- WHAT TO PRODUCE -
Reproduce the records below exactly from their first line through the line containing "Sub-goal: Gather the", omitting all pictures.

- SUPPLIED RECORDS -
§ §
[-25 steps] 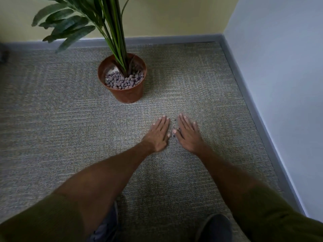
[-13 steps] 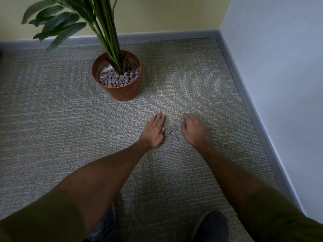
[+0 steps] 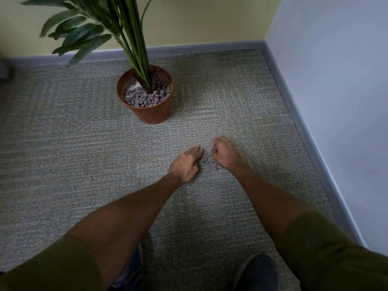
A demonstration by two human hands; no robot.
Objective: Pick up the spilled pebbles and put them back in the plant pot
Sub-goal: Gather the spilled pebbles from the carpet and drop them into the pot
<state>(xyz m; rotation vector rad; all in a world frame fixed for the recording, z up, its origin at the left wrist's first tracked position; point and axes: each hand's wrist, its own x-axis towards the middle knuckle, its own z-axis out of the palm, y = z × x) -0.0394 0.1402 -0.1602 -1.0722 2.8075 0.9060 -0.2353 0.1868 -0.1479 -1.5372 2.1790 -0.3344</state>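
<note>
my left hand (image 3: 185, 164) and right hand (image 3: 224, 153), both cupped but holding nothing yet, corralled spilled pebbles (image 3: 209, 161); next i'd scoop toward the far-left pot (image 3: 150, 112).

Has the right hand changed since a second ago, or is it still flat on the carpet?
Yes. The right hand has curled its fingers in toward the spilled pebbles; against the plant pot its place looks about the same.

Hands curled from flat: left hand (image 3: 185, 164), right hand (image 3: 225, 153) bunching spilled pebbles (image 3: 209, 161) tighter.

Head view, angled down, carpet (image 3: 63, 143) near
</note>
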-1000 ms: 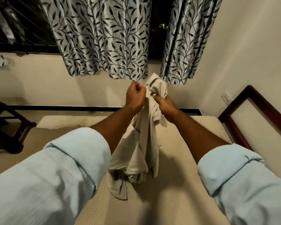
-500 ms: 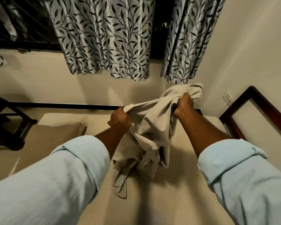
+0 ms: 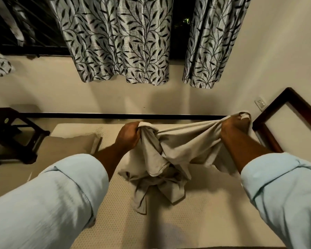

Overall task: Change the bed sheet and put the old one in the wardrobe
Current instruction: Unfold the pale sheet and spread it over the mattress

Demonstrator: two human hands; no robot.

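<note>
A crumpled beige bed sheet point(image 3: 171, 151) hangs between my two hands over the bare cream mattress point(image 3: 187, 221). My left hand point(image 3: 128, 134) grips one bunch of its upper edge near the middle of the bed. My right hand point(image 3: 234, 125) grips another bunch farther right, close to the headboard. The edge between the hands is pulled fairly taut, and the rest of the sheet droops in folds onto the mattress. The wardrobe is not in view.
A tan pillow point(image 3: 65, 148) lies on the mattress at the left. A dark wooden side table point(image 3: 13, 135) stands beyond the bed's left side. The dark-framed headboard point(image 3: 294, 112) is at the right. Leaf-patterned curtains point(image 3: 118, 40) hang over the window ahead.
My hands were together high up on the sheet; they have moved apart and lower, the right one toward the headboard, spreading the sheet's edge. The pillow came into view.
</note>
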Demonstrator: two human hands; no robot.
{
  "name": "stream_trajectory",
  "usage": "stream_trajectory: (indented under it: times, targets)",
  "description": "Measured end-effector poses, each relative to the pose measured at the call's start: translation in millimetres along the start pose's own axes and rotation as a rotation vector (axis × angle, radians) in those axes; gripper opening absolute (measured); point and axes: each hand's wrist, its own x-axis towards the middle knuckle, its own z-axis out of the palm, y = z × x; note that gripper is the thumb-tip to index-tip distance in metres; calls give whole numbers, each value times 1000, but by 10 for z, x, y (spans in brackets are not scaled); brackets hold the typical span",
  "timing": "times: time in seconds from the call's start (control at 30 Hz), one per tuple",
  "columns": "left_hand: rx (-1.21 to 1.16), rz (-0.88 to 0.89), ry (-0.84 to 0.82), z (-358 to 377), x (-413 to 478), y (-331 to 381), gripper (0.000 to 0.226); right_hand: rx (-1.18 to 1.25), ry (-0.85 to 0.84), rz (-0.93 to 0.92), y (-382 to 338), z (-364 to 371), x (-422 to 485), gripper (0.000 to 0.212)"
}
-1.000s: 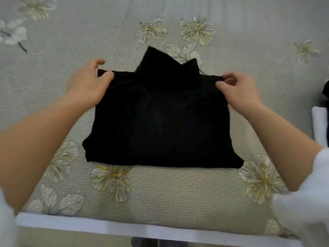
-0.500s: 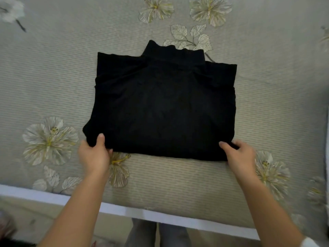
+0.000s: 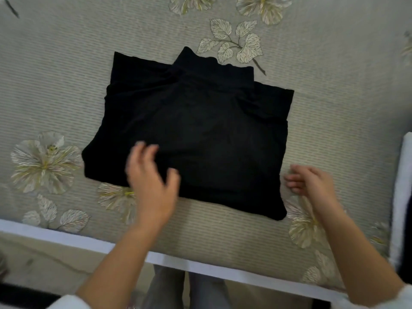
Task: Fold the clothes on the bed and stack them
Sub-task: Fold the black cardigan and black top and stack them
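Both hands were loose and held nothing. The left hand (image 3: pixel 151 181) was blurry, its fingers spread over the near left part of the folded black turtleneck sweater (image 3: pixel 200 130). The right hand (image 3: pixel 312 181), fingers softly bent, was just beside the sweater's near right edge. The sweater lay flat in the middle of the grey bed cover with pale flowers (image 3: pixel 334 108), and cover showed on every side of it. The white bed edge (image 3: pixel 66 238) ran near its front.

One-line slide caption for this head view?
Folded black top flat on the flowered bedspread; left hand open above its near edge, right hand open beside its near right corner.
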Motion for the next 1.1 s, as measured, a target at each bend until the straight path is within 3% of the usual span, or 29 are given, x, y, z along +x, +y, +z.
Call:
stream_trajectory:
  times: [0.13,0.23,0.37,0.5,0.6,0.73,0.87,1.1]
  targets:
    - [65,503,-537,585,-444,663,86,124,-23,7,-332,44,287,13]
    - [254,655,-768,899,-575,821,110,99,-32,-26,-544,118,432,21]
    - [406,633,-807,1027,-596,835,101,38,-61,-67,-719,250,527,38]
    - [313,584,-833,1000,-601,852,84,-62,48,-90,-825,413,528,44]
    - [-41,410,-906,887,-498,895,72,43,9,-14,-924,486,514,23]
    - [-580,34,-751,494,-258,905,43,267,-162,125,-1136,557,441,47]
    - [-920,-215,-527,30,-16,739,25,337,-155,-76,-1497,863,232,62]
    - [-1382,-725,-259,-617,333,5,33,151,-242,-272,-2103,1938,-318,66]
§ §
- ANSWER SECTION -
[-25 steps] 
[-13 steps] 
[+0 steps] 
A demonstration by two human hands; no robot.
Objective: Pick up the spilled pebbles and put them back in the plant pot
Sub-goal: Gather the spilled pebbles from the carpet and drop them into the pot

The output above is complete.